Nothing in the copy should be a picture; everything else in the listing is to be restated exactly.
═══
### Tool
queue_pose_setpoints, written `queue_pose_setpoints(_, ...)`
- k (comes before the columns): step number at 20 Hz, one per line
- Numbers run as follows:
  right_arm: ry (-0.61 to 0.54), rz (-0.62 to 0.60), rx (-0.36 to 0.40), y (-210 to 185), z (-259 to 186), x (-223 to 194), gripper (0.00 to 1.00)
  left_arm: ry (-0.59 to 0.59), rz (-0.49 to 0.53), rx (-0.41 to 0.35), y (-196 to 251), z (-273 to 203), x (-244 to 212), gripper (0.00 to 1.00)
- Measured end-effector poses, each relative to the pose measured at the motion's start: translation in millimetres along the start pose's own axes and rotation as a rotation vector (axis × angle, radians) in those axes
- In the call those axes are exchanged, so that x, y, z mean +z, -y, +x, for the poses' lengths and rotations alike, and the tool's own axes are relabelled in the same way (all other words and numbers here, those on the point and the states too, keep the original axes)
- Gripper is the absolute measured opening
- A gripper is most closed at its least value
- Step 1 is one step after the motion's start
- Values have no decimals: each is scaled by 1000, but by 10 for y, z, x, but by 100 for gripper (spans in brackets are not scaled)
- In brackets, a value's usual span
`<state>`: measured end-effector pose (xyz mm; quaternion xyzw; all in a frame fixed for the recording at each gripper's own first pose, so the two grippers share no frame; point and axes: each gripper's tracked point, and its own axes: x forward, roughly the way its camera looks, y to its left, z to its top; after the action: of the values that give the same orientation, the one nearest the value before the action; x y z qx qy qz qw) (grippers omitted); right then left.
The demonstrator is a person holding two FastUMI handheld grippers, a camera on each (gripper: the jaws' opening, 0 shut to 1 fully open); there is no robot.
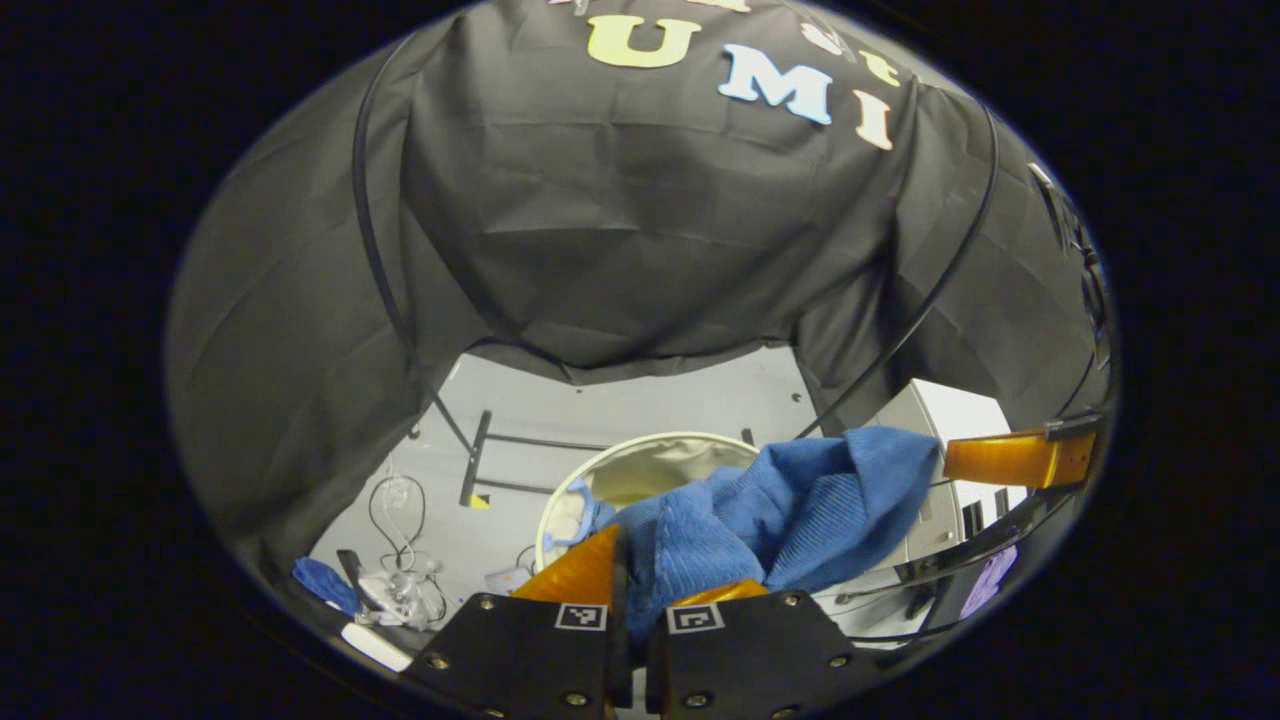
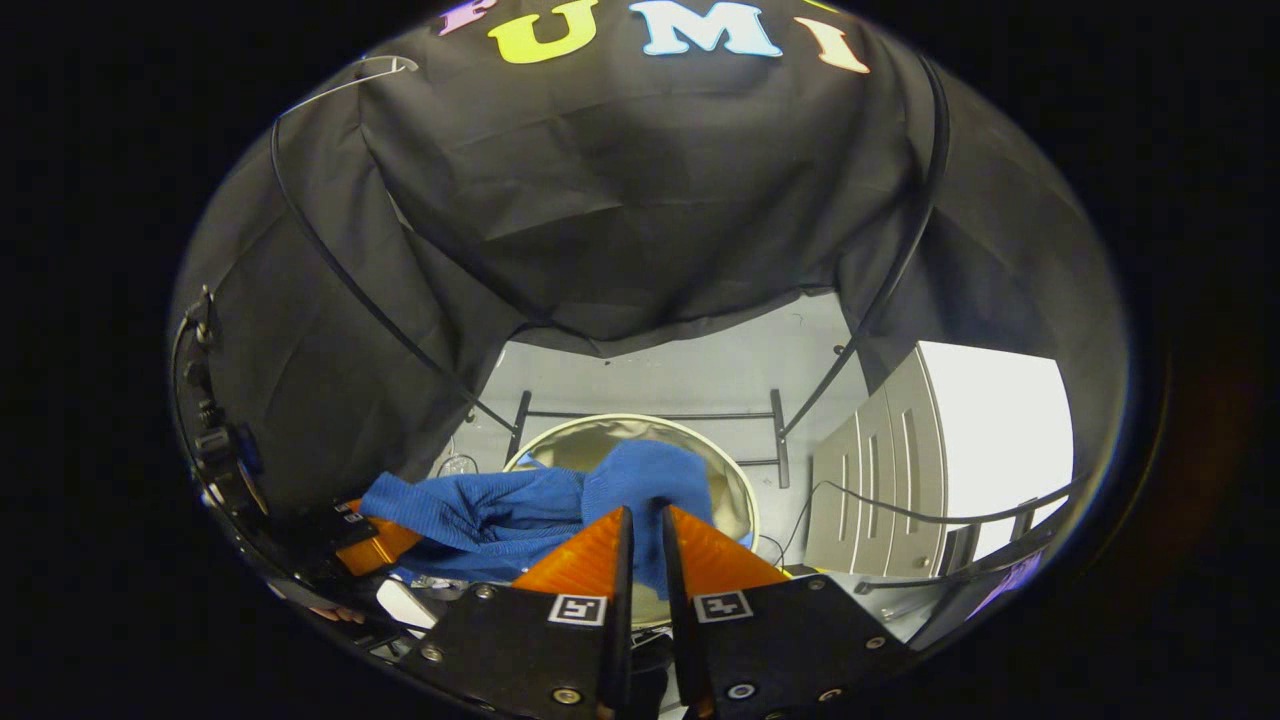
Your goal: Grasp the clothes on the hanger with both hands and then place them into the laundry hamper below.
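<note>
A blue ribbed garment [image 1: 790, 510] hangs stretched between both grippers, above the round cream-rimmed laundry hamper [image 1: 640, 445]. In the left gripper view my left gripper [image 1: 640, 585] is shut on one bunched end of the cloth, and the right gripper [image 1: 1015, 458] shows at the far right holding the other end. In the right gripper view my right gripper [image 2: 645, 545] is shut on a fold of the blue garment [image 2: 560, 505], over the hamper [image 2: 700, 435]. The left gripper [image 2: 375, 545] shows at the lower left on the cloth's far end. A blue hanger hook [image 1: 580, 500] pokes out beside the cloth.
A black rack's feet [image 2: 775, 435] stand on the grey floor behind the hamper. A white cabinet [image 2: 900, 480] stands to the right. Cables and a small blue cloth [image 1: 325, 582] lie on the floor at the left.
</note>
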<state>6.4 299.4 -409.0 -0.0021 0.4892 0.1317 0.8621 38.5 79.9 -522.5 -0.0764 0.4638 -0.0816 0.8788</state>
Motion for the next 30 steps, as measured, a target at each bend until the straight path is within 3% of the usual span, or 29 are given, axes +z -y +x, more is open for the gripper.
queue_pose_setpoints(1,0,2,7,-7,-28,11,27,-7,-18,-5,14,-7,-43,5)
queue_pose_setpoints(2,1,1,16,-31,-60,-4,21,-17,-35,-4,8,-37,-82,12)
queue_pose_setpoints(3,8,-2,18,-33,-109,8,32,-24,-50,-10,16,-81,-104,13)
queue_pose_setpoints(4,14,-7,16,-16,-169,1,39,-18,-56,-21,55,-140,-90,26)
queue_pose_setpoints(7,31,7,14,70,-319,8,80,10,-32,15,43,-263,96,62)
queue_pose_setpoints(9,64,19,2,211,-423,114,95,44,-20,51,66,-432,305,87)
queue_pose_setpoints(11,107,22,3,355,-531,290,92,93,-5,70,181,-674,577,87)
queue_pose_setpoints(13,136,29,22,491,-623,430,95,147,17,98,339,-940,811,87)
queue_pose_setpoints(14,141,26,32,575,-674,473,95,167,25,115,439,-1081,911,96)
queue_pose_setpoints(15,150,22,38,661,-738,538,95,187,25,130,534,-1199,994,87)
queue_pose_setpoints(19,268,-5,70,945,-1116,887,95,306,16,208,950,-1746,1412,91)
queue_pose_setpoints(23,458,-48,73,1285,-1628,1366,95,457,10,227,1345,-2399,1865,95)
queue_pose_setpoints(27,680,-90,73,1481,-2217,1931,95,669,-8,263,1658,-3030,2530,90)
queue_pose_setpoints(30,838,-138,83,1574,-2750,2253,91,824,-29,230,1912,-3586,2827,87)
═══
### Response area:
### Tool
queue_pose_setpoints, written `queue_pose_setpoints(_, ...)`
- k (comes before the columns): step number at 20 Hz, one per line
- Numbers run as follows:
  right_arm: ry (-0.61 to 0.54), rz (-0.62 to 0.60), rx (-0.36 to 0.40), y (-210 to 185), z (-259 to 186), x (-223 to 194), gripper (0.00 to 1.00)
  left_arm: ry (-0.59 to 0.59), rz (-0.49 to 0.53), rx (-0.41 to 0.35), y (-196 to 251), z (-273 to 203), x (-244 to 212), gripper (0.00 to 1.00)
- Measured end-effector poses, each relative to the pose measured at the motion's start: translation in millimetres along the start pose's own axes and rotation as a rotation vector (axis × angle, radians) in those axes
- In the call those axes are exchanged, so that x, y, z mean +z, -y, +x, for the poses' lengths and rotations alike, and the tool's own axes are relabelled in the same way (all other words and numbers here, those on the point and the states too, keep the original axes)
- Gripper is the absolute measured opening
- A gripper is most closed at its least value
- Step 1 is one step after the motion's start
- Values have no decimals: each is scaled by 1000, but by 10 for y, z, x, but by 100 for gripper (spans in brackets are not scaled)
- In brackets, a value's usual span
`<state>`: measured end-effector pose (xyz mm; quaternion xyzw; all in a frame fixed for the recording at each gripper's own first pose, so the two grippers share no frame; point and axes: each gripper's tracked point, and its own axes: x forward, roughly the way its camera looks, y to its left, z to its top; after the action: of the values that give the same orientation, the one nearest the value before the action; x y z qx qy qz qw) (grippers omitted); right then left.
The demonstrator is a person holding two FastUMI handheld grippers, a camera on each (gripper: the jaws' opening, 0 shut to 1 fully open); there is no robot.
Your goal: Grasp the clothes on the hanger with both hands and then place them into the laundry hamper below.
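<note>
A blue ribbed garment [image 1: 790, 510] hangs stretched between both grippers, above the round cream-rimmed laundry hamper [image 1: 640, 445]. In the left gripper view my left gripper [image 1: 640, 585] is shut on one bunched end of the cloth, and the right gripper [image 1: 1015, 458] shows at the far right holding the other end. In the right gripper view my right gripper [image 2: 645, 545] is shut on a fold of the blue garment [image 2: 560, 505], over the hamper [image 2: 700, 435]. The left gripper [image 2: 375, 545] shows at the lower left on the cloth's far end. A blue hanger hook [image 1: 580, 500] pokes out beside the cloth.
A black rack's feet [image 2: 775, 435] stand on the grey floor behind the hamper. A white cabinet [image 2: 900, 480] stands to the right. Cables and a small blue cloth [image 1: 325, 582] lie on the floor at the left.
</note>
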<state>6.4 299.4 -409.0 -0.0021 0.4892 0.1317 0.8621 38.5 79.9 -522.5 -0.0764 0.4638 -0.0816 0.8788</state>
Motion for the next 30 steps, as measured, a target at each bend until the straight path is within 3% of the usual span, or 29 are given, axes +z -y +x, more is open for the gripper.
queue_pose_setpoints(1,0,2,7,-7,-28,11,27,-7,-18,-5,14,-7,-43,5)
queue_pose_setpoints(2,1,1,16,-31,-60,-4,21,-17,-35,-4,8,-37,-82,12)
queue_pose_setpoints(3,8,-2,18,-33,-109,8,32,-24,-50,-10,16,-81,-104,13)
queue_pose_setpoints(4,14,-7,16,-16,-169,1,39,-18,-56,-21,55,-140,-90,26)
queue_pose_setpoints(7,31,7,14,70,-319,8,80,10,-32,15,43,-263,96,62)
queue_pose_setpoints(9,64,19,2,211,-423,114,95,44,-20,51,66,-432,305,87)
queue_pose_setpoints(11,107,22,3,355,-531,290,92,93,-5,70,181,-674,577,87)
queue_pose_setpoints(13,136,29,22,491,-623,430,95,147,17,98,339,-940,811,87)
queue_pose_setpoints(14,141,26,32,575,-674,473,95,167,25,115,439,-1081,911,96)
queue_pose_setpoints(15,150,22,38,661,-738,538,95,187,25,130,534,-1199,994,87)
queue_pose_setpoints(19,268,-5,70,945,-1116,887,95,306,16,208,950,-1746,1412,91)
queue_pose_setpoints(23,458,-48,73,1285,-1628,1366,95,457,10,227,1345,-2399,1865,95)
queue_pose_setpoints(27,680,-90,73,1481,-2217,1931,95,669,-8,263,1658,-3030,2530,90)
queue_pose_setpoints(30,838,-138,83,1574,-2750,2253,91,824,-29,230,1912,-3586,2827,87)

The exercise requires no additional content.